Traitement de l’ONM liée aux médicaments
Huit ECR ont examiné différentes interventions pour le traitement de l’ONM liée aux médicaments établie, c'est-à-dire l'effet sur les taux de guérison de l’ONM liée aux médicaments.
Un ECR a analysé le traitement à l'oxygène hyperbare (OHB) utilisé en plus des soins standard (rinçages antiseptiques, antibiotiques et chirurgie) par rapport aux soins standard seuls (lors du dernier suivi : RR 1,56, IC à 95 % 0,77 à 3,18, 46 participants).
Les taux de guérison de l’ONM liée aux médicaments n'étaient pas significativement différents entre la chirurgie osseuse guidée par autofluorescence et la chirurgie osseuse conventionnelle (RR 1,08, IC à 95 % 0,85 à 1,37, 30 participants).

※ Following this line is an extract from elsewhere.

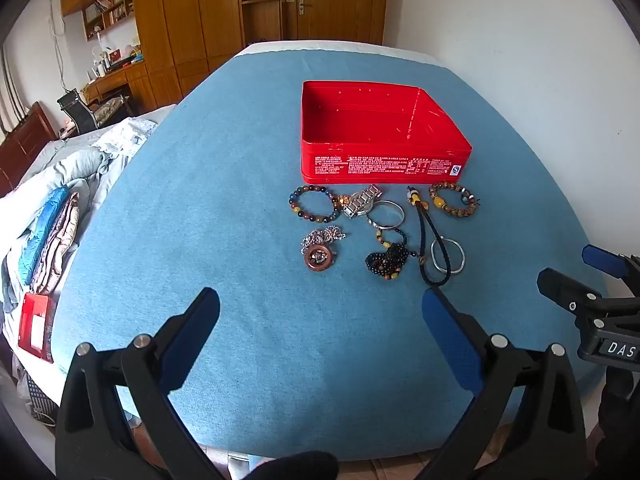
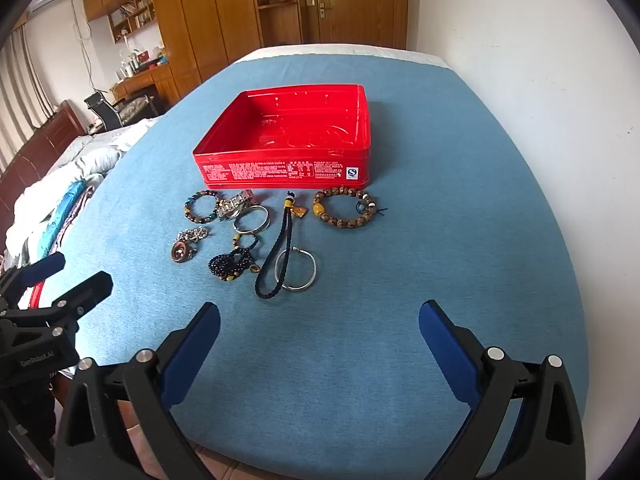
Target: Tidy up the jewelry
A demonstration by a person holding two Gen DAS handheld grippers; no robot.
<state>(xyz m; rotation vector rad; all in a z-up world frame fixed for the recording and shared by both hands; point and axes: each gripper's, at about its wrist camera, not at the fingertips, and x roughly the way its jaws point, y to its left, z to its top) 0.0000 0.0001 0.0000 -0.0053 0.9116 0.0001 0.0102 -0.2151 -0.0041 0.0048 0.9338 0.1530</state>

Un autre ECR qui a comparé la séquestrectomie guidée par autofluorescence et celle guidée par fluorescence de tétracycline pour le traitement chirurgical de l’ONM liée aux médicaments n'a pas trouvé de différence significative (lors du suivi d'un an) : RR 1,05, IC à 95 % 0,86 à 1,30, 34 participants).
Trois ECR ont étudié l'effet des facteurs de croissance et des concentrés plaquettaires autologues sur les taux de cicatrisation de l’ONM liée aux médicaments : fibrine riche en plaquettes après chirurgie osseuse par rapport à la chirurgie seule (RR 1,05, IC à 95 % 0,90 à 1.22, 47 participants), la protéine morphogénétique osseuse-2 associée à la fibrine riche en plaquettes par rapport à la fibrine riche en plaquettes seule (RR 1,10, IC à 95 % 0,94 à 1,29, 55 participants), et le concentré de facteur de croissance et la fermeture primaire de la plaie par rapport à la fermeture primaire de la plaie uniquement (RR 1,38, IC à 95 % 0,81 à 2,34, 28 participants).
Deux ECR ont porté sur le traitement pharmacologique par tériparatide : le tériparatide 20 μg par jour par rapport au placebo associé aux soins standard (RR 0,96, IC à 95 % 0,31 à 2,95, 33 participants) et le tériparatide 56,5 μg par semaine par rapport au tériparatide 20 μg par jour associé aux soins standard (RR 1,60, IC à 95 % 0,25 à 1,44, 12 participants).